TO DO —
Pick out each line of the records in which the word "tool" appears.

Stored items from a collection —

○ ○ ○ ○

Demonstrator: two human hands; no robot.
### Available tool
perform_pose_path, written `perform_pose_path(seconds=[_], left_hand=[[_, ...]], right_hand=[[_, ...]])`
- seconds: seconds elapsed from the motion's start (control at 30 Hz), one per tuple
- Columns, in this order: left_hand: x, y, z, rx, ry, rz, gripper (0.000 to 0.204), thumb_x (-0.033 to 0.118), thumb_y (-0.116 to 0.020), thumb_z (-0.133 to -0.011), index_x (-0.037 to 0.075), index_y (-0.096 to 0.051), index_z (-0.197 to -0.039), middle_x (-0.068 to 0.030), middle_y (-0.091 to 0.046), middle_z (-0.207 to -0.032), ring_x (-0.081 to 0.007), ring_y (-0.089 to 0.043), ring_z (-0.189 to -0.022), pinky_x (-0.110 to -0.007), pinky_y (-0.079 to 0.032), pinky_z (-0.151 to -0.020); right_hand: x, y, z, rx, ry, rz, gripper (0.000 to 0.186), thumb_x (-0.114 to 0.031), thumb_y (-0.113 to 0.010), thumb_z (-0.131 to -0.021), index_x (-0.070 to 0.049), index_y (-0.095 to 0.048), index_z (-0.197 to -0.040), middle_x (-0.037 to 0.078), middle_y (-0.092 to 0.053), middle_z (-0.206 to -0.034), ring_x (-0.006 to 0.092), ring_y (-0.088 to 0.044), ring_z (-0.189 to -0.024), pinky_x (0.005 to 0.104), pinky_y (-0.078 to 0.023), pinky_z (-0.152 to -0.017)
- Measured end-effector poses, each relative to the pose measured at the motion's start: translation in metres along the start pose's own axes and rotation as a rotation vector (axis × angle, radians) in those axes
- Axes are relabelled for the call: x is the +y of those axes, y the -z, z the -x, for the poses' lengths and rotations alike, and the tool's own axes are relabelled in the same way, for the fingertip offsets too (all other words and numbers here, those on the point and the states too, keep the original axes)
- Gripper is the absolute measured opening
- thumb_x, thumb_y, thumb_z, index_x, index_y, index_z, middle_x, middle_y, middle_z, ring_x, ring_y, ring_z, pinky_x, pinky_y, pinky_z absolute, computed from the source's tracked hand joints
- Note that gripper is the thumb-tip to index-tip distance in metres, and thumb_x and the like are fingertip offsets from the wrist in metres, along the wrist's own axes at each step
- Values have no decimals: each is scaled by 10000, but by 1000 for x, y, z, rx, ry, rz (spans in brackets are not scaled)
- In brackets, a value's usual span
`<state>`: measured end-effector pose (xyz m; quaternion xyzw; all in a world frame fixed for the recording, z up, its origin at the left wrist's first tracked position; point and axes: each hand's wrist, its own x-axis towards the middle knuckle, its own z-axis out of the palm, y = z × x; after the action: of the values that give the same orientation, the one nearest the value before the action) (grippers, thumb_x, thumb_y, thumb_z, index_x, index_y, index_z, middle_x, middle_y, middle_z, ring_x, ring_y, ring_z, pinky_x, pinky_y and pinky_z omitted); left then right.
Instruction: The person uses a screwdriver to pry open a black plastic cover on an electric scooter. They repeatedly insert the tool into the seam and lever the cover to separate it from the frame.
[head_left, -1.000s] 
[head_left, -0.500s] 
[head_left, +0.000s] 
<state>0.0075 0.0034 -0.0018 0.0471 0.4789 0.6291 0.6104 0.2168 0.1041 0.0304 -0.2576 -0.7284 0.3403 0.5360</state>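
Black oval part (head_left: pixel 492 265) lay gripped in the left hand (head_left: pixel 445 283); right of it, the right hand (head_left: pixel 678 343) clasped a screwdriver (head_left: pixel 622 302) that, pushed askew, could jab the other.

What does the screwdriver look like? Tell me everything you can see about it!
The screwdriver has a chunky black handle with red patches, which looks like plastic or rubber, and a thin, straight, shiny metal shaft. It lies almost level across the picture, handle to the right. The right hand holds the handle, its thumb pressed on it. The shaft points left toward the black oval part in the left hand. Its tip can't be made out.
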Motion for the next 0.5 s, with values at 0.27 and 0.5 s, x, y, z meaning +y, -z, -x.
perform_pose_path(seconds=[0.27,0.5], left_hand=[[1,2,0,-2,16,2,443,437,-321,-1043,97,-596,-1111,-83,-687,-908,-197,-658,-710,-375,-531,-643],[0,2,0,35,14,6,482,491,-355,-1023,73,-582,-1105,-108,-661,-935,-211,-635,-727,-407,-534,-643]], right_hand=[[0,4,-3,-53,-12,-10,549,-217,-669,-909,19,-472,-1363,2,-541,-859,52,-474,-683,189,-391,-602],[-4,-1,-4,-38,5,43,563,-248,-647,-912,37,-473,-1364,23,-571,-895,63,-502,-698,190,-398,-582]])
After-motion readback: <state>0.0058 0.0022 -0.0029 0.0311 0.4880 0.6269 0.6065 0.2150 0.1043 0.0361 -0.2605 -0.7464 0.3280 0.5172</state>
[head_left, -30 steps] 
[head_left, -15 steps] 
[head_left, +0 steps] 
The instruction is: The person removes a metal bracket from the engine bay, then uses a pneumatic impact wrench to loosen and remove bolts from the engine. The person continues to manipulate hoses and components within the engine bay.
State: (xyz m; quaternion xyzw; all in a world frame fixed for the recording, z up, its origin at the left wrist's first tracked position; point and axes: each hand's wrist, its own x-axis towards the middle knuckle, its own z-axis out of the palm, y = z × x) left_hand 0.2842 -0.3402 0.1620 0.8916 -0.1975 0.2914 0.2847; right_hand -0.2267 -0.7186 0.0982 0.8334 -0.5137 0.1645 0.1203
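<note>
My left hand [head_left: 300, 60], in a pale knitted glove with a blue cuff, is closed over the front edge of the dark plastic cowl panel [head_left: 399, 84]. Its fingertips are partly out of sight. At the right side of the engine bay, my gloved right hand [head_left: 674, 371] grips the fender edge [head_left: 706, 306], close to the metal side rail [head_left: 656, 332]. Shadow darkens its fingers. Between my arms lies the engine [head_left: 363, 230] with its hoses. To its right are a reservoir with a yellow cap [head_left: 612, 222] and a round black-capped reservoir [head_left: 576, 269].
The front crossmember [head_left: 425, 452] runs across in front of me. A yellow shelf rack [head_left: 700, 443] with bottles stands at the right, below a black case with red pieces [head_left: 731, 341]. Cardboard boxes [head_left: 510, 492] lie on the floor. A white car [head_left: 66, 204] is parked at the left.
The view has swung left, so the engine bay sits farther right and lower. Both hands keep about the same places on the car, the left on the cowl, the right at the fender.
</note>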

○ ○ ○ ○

RESULT FOR THIS TASK —
### Available tool
- Axes are relabelled for the call: x is the +y of those axes, y the -z, z the -x, for the poses' lengths and rotations alike, and the tool's own axes are relabelled in the same way, for the fingertip offsets too (all other words and numbers here, those on the point and the states too, keep the original axes)
Instruction: The person uses a screwdriver to pry open a black plastic cover on an electric scooter. They repeatedly insert the tool into the seam and lever the cover to separate it from the frame.

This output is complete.